(STUDY MATERIAL)
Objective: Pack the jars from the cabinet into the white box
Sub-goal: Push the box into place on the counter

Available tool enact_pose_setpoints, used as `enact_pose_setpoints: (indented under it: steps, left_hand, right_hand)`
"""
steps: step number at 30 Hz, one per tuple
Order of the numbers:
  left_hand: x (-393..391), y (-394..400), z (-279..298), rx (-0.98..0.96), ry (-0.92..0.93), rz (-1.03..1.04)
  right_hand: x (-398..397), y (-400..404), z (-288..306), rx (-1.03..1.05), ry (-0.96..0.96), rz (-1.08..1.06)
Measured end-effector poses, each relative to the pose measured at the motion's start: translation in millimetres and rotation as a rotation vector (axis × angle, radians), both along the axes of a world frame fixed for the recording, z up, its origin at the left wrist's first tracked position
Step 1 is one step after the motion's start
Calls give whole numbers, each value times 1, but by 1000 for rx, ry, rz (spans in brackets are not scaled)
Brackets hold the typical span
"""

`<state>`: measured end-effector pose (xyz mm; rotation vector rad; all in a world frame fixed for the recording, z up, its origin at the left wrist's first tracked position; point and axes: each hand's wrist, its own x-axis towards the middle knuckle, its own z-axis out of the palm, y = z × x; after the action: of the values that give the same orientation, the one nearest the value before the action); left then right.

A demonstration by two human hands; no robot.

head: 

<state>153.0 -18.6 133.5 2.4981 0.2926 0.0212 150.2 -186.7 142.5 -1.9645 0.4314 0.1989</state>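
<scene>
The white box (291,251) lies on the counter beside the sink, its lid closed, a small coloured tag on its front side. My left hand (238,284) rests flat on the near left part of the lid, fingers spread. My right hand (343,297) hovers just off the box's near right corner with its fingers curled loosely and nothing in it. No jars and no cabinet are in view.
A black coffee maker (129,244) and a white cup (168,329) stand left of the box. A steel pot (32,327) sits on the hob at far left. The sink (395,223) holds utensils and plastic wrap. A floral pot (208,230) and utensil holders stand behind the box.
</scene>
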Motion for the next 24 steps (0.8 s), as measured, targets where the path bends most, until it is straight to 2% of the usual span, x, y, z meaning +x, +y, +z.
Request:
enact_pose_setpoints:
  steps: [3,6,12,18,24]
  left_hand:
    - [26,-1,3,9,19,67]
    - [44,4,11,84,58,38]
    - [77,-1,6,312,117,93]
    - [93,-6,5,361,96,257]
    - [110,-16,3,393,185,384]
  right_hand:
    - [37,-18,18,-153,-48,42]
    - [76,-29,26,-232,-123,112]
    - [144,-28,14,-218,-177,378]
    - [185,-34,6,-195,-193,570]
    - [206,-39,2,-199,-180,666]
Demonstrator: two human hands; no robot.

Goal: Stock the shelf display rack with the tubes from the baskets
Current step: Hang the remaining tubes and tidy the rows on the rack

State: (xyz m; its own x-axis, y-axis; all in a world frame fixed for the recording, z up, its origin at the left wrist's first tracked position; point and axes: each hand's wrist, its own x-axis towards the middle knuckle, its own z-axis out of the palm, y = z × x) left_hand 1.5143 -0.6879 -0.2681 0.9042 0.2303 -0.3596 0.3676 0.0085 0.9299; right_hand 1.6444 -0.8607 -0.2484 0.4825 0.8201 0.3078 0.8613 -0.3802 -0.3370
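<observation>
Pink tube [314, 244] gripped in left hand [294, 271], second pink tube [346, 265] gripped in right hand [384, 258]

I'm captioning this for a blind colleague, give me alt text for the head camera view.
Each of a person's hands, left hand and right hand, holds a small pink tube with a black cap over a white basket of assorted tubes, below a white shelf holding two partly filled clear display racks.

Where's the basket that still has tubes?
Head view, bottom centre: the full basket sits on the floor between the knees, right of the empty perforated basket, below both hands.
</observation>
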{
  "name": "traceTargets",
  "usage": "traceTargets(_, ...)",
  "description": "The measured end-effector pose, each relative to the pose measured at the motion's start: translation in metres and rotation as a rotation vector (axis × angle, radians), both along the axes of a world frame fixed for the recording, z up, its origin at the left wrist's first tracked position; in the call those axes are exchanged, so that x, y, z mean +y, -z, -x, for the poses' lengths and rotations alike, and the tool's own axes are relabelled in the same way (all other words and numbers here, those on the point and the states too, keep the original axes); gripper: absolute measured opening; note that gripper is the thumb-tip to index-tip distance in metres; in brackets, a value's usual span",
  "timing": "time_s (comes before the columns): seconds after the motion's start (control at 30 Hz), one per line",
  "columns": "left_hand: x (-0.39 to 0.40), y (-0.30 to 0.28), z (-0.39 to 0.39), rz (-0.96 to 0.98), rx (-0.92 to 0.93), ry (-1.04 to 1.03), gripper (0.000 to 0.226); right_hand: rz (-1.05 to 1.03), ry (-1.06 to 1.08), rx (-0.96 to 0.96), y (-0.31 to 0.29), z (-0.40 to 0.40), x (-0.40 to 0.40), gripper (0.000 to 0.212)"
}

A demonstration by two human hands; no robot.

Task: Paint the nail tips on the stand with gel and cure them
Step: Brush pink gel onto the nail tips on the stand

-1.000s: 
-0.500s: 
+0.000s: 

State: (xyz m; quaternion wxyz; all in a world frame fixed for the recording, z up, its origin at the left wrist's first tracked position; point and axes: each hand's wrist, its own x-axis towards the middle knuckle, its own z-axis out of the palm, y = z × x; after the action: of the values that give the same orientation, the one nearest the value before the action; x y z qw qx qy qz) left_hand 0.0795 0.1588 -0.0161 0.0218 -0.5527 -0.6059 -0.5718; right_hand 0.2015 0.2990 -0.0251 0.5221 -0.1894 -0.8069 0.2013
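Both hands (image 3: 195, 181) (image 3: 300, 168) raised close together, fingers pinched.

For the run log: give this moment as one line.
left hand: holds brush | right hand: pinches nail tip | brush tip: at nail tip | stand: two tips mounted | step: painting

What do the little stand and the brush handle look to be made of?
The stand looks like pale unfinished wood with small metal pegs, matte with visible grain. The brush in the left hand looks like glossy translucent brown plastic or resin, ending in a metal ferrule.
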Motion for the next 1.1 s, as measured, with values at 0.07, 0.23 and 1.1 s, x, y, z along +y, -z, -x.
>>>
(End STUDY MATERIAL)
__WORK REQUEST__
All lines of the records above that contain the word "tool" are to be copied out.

__EXERCISE ANSWER__
Available tool enact_pose_setpoints, used as `enact_pose_setpoints: (indented under it: steps, left_hand, right_hand)`
  "description": "The measured end-effector pose, each relative to the pose measured at the motion's start: translation in metres and rotation as a rotation vector (axis × angle, radians), both along the axes of a world frame fixed for the recording, z up, its origin at the left wrist's first tracked position; in the call those axes are exchanged, so that x, y, z mean +y, -z, -x, for the poses' lengths and rotations alike, and the tool's own axes are relabelled in the same way (all other words and numbers here, those on the point and the states too, keep the original axes); gripper: absolute measured opening; note that gripper is the thumb-tip to index-tip distance in metres; in brackets, a value's usual span",

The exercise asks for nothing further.